[EXERCISE]
Wherever a picture appears in the listing below, leave it out and reproduce the rest exactly.
Start of SOURCE DATA
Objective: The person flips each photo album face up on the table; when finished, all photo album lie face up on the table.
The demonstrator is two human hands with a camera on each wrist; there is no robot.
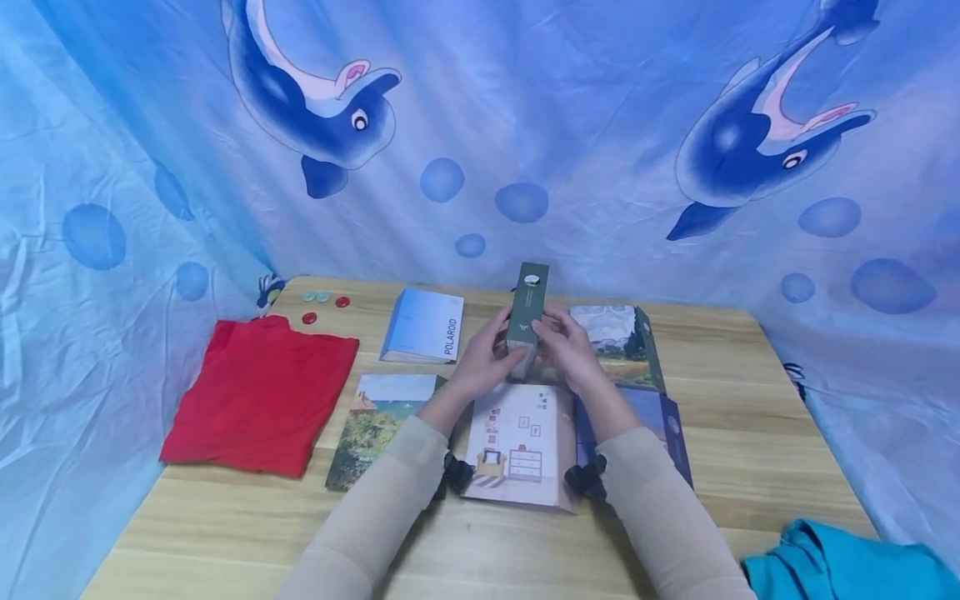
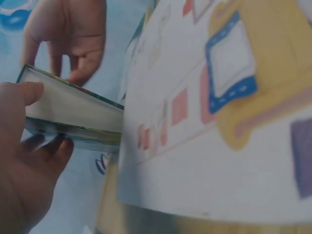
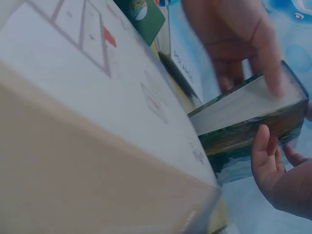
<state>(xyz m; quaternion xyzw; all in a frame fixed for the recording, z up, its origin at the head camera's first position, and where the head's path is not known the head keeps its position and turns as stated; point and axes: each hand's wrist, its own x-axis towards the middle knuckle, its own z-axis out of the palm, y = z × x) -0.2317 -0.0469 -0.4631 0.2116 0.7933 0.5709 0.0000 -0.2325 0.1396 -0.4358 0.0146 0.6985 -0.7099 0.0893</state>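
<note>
1. Held between both hands, over the surface [image 1: 720, 492]: a thick green-spined album [image 1: 530, 304], with spine toward the head camera and white page end toward the person. Contact of the lower edge with the surface: impossible to tell.
2. At the left hand [image 1: 483, 358]: fingers bent around the album, parted only by the album's thickness, thumb on the page end, other fingertips partly hidden at the cover.
3. At the right hand [image 1: 573, 346]: fingers also bent and gripping the album, thumb near the spine in the head view; some fingertips hidden behind the cover in the right wrist view.
4. Below the hands: a white album with drawn room [image 1: 517, 442], large, blurred and cut off in both wrist views.
5. To the left: a garden-painting album [image 1: 382, 425], partly covered by the sleeve, title only partly readable; farther, a blue POLAROID album [image 1: 423, 323], smaller print illegible.
6. To the right: a wheat-field album [image 1: 615, 343], one side behind the right hand; nearer, a dark blue album [image 1: 651, 410], largely hidden under the forearm.
7. At far left, a red cloth [image 1: 262, 396]; at lower right, a teal cloth [image 1: 847, 567], cut off by the frame.
</note>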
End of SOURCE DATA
[WORKED SOLUTION]
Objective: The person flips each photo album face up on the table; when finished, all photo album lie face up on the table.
The demonstrator is two human hands with a camera on each wrist; there is no robot.
<state>(xyz m; quaternion xyzw; all in a frame fixed for the recording, z up, its origin at the head camera's first position, and where the head's path is not known the head keeps its position and turns as stated; point and axes: each hand's wrist, its own x-axis towards the middle knuckle, its own z-axis out of the palm, y = z × x) -0.2317 -0.0469 -0.4631 0.2116 0.7933 0.5709 0.0000 -0.2325 0.1396 -0.4358 0.0146 0.6985 -0.7099 0.0893</state>
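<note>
1. Held between both hands, over the surface [image 1: 720, 492]: a thick green-spined album [image 1: 530, 304], with spine toward the head camera and white page end toward the person. Contact of the lower edge with the surface: impossible to tell.
2. At the left hand [image 1: 483, 358]: fingers bent around the album, parted only by the album's thickness, thumb on the page end, other fingertips partly hidden at the cover.
3. At the right hand [image 1: 573, 346]: fingers also bent and gripping the album, thumb near the spine in the head view; some fingertips hidden behind the cover in the right wrist view.
4. Below the hands: a white album with drawn room [image 1: 517, 442], large, blurred and cut off in both wrist views.
5. To the left: a garden-painting album [image 1: 382, 425], partly covered by the sleeve, title only partly readable; farther, a blue POLAROID album [image 1: 423, 323], smaller print illegible.
6. To the right: a wheat-field album [image 1: 615, 343], one side behind the right hand; nearer, a dark blue album [image 1: 651, 410], largely hidden under the forearm.
7. At far left, a red cloth [image 1: 262, 396]; at lower right, a teal cloth [image 1: 847, 567], cut off by the frame.
</note>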

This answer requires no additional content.